Il colosso dello streaming prova a raccontare il lutto e la famiglia moderna attraverso una storia di impatto ma convenzionale. Storia della mia famiglia, su Netflix dal 19 febbraio, convince solo per il cast di livello
Non è facile trovare una serie italiana di Netflix che sia degna. Il comportato produttivo del nostro Paese, tranne rare eccezioni, ancora non è riuscito a produrre uno show capace di contraddistinguere l’Italia nel mondo per stile e contenuti. Ci sono riusciti i competitor di Sky e di Rai, ma, al momento, Netflix non ha ancora brillato su questo punto di vista.
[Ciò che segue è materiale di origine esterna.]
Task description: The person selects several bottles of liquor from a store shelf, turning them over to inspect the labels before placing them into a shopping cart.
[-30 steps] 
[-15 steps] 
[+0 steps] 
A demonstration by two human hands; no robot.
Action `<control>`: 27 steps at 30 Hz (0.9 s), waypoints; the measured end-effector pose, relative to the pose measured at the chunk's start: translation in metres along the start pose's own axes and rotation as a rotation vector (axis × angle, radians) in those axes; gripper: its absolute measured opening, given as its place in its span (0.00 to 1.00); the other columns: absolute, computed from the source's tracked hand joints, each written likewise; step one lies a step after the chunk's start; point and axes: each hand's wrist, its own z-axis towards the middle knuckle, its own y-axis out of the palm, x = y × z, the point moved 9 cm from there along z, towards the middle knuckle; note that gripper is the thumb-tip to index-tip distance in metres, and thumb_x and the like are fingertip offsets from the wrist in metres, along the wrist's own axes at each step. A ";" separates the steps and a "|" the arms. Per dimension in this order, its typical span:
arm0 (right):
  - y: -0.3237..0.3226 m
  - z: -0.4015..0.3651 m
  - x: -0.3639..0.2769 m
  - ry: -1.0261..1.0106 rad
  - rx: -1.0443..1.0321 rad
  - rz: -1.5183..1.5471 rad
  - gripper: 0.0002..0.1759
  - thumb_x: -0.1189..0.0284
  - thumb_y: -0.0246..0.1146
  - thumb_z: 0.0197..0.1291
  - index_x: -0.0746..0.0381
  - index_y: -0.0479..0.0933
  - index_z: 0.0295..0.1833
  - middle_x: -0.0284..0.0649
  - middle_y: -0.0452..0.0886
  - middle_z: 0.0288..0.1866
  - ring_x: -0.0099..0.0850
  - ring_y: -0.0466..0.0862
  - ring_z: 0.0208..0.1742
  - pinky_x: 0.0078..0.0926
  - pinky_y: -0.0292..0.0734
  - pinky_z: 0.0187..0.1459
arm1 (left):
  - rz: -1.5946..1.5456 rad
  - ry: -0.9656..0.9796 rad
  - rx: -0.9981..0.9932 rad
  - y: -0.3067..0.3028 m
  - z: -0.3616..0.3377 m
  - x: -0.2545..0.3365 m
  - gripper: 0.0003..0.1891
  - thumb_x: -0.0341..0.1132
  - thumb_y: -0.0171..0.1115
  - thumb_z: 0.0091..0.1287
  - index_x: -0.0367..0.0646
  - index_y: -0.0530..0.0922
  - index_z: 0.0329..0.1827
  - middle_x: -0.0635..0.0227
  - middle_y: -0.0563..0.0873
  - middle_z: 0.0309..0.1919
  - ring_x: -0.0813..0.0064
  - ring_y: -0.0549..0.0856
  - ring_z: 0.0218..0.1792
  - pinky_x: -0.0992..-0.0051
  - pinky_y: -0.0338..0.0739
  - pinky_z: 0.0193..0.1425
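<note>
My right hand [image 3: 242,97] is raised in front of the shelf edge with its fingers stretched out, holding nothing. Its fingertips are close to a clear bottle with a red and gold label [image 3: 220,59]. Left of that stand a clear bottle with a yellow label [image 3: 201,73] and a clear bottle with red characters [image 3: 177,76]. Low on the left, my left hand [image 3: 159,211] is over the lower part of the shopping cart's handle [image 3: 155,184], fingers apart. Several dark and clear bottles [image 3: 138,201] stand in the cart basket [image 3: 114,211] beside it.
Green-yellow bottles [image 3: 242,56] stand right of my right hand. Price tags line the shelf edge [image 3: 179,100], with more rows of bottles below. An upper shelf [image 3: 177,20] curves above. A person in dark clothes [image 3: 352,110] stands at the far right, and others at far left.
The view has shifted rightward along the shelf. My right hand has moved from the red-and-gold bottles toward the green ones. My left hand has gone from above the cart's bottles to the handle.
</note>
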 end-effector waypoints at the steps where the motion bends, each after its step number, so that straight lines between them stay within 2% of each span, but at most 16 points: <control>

Il colosso dello streaming ha provato a farlo con Storia della mia famiglia, serie composta da sei episodi, disponibile in streaming dal 19 febbraio. Di fatto, è un racconto intimistico e corale che parla di una famiglia – per l’appunto – alle prese con il lutto e la genitorialità. Al netto di tutte le aspettative, la serie tv funziona perché regala ore liete e disimpegnate ma se si guarda Storia della mia famiglia da un punto di vista più critico, è innegabile che traspaiono i tutti i suoi difetti. Resta una produzione di alto profilo, curata nella scelta del cast e delle interpretazioni ma non resta niente altro. Elogiato comunque perché tocca argomenti comuni con garbo, la serie tv non è che una pallida imitazione di This Is Us – serie americana di successo -. E ora vi spieghiamo il perché.
Storia della mia famiglia: come ti “normalizzo” il lutto
Ambientata tra Roma e Napoli e con salti temporali tra il presente e gli inizi degli anni 2000, la serie tv affronta a muso duro i menage di una famiglia del ceto medio, scossa da un lutto improvviso e costretta a scendere a patti con i loro stessi problemi per rimettere insieme i pezzi della loro quotidianità. Fausto vive a Roma con i figli Libero ed Ercole, nati dalla relazione avuta con Sarah, una donna americana con dei disturbi mentali. L’uomo, gravemente ammalato, vive gli ultimi giorni della sua vita cercando di trovare una sistemazione per i due figli, non volendo che siano affidati all’ex compagna. Lucia, madre di Fausto che gestisce un salone di parrucchiere a Napoli, decide di far ritorno a Roma visto l’aggravarsi della malattia del figlio. Fausto inizia a intrecciare una rete di supporto emotivo ed economico per i figli, coinvolgendo sia la madre e il fratello Valerio, che gli amici Demetrio e Maria, cercando di trascorrere più tempo possibile con i figli. Il giovane però, muore e alla fine la madre con il fratello più piccolo e i due amici cercano di mantenere il ricordo di Fausto, diventando neo-genitori di Ercole e Libero. Ma i problemi non mancheranno.

Un cast d’eccezione per una fiction che non convince fino in fondo
Di sicuro, la serie di Netflix ha attirato l’attenzione su di sé perché ha un cast di grande richiamo: da Eduardo Scarpetta nel ruolo di Fausto – che abbiamo visto anche nell’Amica Geniale -, da Vanessa Scalea – ora in tv nel ruolo di Imma Tataranni su Rai 1 -, da Massimiliano Caiazzo – il divo di Mare Fuori – e fino a Cristina dell’Anna – volto celebre di Gomorra -. Nonostante ciò, Storia della mia famiglia non è una serie che brilla per originalità e scaltrezza. Con un canovaccio molto semplice e con una narrazione che punta a sedurre il pubblico con lacrime facile ed emozioni a buon mercato, la fiction cerca di raccontare il lutto e tutte le sue sfaccettature con i toni di una commedia leggera. A primo impatto, il concept iniziale funziona poi a lungo andare il racconto si fa convenzionale, farraginoso e fin troppo didascalico. Di base, la serie tv convince perché è dinamica e perché può piacere a tutti ma vista più in profondità è un progetto che è fine a se stesso.
Buone le intenzioni ma pessima la release finale
Al netto di una funzionalità più o meno convincente, Storia della mia famiglia ha il pregio di riflettere sui legami e gli affetti dell’epoca moderna, aprendo una parentesi sulle famiglie allargate, sulla fede, sul lutto e su tutte le sue fasi. Le intenzioni sono straordinarie ma, alla fine, ci si trova di fronte a un prodotto molto usuale. Prende forza dalla grande trama di This Is Us ma non conversa tutto il suo appeal.